There are so many moving parts to this tragedy. If the airline had flown a different route, If two neighbouring countries were not in dispute, if rebels weren’t committed to shooting airplanes out of the sky, if countries had not provided them with sophisticated arms capable of pinpointing targets 33,000 feet away, things might have been different.
Many of the people on board were en route to the 20th Annual Meeting for HIV, this year in Melbourne, which got me thinking about the risks associated with work related travel.
In the last while there have been a number of airplane mishaps including for example Malaysian Airlines 370 (the missing airplane) and a series of near misses in airports across the United States and around the world. I understand that people make choices but I wonder how often travel related risk ever rises to a level of conscious consideration when it comes to attending meetings.
This is not a new theme for me; I was one of the organizing committee that had planned an international conference on proficiency testing for September 21, 2001 (The meeting was postponed for a year). I have also spent most of my career attending international conferences in microbiology and standards development.
This is only a guestimate but there are approximately 300 organizing and technical committees associated with the International Organization for Standardization. If on average each TC has 80 regular attenders going to ISO plenary meetings; that would represent some 24,000 annual travellers. If in addition, each of those TC has 4 workgroups or subcommittees that meet annually with 25 people attending, this would mean an additional 30,000 annual world travelers, adding up to over 50,000 world travellers attending ISO related meetings.
So, taking aside the costs associated with 50,000 annual travelers (well in excess of $100,000,000!) one has to wonder about whether or not it is time to re-evaluate the role and necessity of routine travel to attend standards development meetings.
So with this in mind, I argue the most common reasons that travel related on-site meetings are regularly held.
A: The most important part about meetings is that people meet.

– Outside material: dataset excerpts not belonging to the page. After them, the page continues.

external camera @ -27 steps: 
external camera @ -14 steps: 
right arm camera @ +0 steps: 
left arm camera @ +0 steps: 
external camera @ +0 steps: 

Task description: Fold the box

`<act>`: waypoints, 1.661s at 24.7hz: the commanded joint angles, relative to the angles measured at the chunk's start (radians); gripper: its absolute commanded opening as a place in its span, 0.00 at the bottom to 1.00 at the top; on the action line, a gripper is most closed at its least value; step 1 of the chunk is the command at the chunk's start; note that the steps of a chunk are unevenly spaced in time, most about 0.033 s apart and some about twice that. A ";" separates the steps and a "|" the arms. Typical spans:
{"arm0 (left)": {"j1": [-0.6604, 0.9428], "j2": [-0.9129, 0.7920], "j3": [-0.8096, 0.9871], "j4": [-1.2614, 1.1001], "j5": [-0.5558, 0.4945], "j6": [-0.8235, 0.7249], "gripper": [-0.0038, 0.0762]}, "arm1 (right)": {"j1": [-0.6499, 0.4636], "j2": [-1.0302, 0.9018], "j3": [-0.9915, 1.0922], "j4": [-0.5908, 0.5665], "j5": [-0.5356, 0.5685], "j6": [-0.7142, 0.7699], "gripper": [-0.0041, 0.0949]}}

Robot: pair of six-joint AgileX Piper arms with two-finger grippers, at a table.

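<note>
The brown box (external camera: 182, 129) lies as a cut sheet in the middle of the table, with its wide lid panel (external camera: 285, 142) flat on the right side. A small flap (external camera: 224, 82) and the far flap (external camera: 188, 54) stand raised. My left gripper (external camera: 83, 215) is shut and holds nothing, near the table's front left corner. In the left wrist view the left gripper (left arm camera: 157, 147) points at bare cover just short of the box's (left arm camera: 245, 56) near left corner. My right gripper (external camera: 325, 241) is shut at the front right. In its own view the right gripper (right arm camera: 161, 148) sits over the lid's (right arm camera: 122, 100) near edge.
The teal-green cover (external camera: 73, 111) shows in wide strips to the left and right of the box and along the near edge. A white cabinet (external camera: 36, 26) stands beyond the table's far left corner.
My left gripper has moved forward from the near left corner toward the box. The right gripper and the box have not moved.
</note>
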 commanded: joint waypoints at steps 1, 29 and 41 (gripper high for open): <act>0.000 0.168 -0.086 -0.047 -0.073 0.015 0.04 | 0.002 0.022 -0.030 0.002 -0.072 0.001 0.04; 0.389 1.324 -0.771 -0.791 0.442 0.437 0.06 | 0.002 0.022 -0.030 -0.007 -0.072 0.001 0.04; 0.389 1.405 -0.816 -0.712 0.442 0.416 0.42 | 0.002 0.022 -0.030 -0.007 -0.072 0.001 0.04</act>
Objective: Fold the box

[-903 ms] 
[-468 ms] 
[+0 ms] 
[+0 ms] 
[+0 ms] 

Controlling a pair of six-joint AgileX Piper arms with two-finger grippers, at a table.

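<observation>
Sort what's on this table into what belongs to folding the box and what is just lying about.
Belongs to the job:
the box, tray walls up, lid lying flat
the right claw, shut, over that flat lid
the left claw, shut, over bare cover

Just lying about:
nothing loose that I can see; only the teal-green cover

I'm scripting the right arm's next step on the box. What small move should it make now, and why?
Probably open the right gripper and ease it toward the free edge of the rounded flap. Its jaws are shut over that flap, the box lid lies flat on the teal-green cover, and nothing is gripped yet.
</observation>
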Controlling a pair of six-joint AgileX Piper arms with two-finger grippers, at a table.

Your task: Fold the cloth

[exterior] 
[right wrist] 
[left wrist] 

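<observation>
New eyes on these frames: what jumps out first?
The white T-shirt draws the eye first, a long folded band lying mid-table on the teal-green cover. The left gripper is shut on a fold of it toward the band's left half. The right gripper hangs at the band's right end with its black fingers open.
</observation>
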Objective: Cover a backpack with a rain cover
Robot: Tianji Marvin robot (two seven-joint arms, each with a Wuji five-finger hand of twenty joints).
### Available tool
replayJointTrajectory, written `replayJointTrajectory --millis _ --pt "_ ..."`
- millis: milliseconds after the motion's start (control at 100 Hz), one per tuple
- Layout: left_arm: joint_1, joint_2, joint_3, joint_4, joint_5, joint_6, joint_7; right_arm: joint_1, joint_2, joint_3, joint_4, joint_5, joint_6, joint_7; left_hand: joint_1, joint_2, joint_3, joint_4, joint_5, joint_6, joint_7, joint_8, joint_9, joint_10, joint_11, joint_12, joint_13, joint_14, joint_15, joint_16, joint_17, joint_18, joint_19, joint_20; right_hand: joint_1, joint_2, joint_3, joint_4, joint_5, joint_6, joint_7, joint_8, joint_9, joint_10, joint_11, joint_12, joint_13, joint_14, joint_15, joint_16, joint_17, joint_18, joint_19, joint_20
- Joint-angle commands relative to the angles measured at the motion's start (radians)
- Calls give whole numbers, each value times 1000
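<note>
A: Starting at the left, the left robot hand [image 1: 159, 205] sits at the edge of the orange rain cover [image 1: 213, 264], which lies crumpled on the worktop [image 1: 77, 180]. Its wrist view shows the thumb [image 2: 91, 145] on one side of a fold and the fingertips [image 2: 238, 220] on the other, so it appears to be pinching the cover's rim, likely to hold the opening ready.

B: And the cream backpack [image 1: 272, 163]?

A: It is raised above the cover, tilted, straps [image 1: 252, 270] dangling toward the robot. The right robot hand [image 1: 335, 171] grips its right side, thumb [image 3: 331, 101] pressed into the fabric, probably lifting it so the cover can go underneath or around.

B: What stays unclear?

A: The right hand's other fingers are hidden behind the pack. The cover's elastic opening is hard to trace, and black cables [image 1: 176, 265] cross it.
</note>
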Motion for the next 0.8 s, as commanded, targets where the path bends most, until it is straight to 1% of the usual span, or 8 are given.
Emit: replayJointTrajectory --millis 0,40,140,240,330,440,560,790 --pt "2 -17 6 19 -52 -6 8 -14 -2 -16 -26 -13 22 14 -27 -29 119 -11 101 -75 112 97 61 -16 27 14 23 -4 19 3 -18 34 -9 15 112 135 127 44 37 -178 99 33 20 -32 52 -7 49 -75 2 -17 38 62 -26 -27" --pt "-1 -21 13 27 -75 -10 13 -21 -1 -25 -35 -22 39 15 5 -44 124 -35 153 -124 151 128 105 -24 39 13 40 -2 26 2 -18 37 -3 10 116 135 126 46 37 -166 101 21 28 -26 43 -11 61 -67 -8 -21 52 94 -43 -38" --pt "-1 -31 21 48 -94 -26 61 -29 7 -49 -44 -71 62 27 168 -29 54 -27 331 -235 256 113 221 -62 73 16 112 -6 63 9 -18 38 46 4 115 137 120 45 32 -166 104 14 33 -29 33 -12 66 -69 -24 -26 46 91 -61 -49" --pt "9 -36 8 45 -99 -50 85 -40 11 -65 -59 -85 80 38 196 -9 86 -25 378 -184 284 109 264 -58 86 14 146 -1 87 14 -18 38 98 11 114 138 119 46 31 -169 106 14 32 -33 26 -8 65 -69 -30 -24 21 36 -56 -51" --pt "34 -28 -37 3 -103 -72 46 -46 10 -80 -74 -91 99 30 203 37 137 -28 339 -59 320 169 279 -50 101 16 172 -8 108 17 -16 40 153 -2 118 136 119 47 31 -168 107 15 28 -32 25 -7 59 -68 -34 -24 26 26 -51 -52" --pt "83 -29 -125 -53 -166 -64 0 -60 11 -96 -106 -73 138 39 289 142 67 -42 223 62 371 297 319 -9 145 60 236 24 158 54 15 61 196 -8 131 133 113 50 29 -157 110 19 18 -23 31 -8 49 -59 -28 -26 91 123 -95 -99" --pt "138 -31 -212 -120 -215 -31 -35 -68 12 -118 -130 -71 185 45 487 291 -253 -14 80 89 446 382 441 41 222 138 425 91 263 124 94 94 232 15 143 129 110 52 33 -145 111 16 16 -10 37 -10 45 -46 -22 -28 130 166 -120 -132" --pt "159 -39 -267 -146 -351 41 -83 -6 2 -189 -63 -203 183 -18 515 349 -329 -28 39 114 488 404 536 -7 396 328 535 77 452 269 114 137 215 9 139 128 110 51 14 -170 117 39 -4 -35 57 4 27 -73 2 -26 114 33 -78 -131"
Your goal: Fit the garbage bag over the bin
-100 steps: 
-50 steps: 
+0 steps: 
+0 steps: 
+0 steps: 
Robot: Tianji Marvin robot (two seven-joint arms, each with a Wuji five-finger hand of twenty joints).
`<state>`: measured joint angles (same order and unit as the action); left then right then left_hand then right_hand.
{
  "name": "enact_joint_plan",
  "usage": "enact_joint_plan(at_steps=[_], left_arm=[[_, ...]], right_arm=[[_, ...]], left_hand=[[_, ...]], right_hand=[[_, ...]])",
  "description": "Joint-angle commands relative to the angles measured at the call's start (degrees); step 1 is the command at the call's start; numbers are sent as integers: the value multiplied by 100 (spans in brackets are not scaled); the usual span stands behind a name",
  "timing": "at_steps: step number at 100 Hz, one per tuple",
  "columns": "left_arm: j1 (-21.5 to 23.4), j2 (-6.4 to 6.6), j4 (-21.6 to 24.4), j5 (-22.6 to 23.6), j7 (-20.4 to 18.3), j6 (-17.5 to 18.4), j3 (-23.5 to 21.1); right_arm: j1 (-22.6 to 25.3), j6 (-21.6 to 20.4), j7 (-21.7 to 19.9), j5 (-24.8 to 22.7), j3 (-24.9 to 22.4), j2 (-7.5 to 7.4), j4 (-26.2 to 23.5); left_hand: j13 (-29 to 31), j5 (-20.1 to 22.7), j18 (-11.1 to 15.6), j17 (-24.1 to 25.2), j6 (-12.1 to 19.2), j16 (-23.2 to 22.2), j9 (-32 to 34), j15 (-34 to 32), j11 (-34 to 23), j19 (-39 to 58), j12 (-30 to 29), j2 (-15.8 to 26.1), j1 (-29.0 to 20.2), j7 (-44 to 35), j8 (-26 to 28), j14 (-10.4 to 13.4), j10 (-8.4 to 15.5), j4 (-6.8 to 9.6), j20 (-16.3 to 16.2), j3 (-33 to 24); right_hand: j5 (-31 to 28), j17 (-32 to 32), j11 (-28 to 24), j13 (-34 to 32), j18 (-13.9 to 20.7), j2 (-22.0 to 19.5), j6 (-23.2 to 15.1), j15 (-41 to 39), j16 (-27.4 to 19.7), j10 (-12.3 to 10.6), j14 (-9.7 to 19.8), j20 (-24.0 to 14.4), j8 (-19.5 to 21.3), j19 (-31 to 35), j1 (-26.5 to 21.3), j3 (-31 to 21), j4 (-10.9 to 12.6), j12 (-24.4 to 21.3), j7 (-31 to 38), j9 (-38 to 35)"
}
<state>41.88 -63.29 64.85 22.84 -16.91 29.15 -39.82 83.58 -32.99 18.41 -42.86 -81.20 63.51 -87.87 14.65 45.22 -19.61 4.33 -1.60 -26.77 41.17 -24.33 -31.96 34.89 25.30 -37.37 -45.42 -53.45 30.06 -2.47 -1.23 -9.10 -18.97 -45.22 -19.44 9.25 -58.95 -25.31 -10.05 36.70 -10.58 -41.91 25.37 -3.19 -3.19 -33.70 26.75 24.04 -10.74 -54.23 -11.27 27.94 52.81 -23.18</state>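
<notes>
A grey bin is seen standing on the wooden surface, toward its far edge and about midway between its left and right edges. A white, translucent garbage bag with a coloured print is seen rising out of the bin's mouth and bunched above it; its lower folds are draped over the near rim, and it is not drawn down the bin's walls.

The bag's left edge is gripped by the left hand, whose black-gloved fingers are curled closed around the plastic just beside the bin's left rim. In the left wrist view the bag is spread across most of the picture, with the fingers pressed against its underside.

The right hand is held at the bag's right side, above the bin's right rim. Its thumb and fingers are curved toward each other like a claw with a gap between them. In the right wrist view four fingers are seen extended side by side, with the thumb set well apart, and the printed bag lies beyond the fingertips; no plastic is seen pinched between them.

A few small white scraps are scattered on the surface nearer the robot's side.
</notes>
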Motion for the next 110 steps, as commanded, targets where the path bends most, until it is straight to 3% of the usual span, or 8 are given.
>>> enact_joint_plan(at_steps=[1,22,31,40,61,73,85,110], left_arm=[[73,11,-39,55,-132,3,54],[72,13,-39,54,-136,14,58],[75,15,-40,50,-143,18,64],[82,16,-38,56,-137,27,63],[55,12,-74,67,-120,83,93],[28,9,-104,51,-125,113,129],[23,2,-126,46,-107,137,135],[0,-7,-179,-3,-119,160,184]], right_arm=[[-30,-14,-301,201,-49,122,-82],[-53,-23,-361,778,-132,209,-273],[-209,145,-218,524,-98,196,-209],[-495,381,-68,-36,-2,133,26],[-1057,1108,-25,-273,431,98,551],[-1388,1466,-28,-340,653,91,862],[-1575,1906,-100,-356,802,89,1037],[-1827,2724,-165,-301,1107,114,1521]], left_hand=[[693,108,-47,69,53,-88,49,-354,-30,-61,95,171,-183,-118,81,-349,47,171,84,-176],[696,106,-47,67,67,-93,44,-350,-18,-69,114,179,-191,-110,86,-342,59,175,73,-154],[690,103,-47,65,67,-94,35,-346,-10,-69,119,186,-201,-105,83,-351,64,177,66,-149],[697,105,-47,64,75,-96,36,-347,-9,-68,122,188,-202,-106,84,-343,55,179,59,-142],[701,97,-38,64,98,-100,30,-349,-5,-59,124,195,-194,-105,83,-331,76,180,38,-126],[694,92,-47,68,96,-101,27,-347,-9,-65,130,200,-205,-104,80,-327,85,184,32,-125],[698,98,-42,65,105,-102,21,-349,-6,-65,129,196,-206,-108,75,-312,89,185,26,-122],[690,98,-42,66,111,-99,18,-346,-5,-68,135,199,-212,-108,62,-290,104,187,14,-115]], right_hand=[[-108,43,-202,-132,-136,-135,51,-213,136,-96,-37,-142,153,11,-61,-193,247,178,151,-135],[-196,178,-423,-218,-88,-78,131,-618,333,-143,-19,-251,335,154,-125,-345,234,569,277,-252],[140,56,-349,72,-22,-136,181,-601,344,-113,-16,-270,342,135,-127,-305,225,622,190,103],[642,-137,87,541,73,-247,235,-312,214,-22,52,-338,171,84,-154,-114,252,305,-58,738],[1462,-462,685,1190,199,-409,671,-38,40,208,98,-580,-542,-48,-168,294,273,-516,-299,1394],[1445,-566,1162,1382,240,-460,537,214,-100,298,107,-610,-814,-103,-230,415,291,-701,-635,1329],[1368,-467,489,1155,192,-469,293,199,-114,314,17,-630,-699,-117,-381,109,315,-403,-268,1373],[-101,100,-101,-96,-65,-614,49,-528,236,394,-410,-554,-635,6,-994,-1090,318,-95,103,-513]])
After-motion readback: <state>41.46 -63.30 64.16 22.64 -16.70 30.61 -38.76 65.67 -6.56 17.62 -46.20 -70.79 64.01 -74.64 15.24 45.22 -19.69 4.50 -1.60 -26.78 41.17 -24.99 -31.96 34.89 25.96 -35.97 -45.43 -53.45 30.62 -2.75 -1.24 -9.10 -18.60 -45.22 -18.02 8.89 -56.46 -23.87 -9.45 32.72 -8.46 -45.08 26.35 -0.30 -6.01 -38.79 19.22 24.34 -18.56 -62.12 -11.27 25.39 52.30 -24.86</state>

This is the most compelling argument for on-site meetings. People of like mind get together. Sometimes the creative spark occurs and new ideas are spawned. In my experience these moments do occur, albeit rarely. Most of the time is consumed with pretty routine discussion and social interactions among friends. But people do meet and sometimes brilliant things do happen.
B: Meetings are more productive when you can see the folks face-to-face.
This is dubious at best and nonsense at worst. In the standards development process, when people get together we see the whole array of behaviours, many counterproductive. For every one person who comes prepared and has read the documents there are multiple others who have not. The process of consensus is often over ridden by the loudest voice, or the orchestrated voice, and the silencing of the ignored voice. All too often documents are created despite the meeting rather than because of the meeting.
C: Meetings create opportunity for all to attend and participate in one place and one time.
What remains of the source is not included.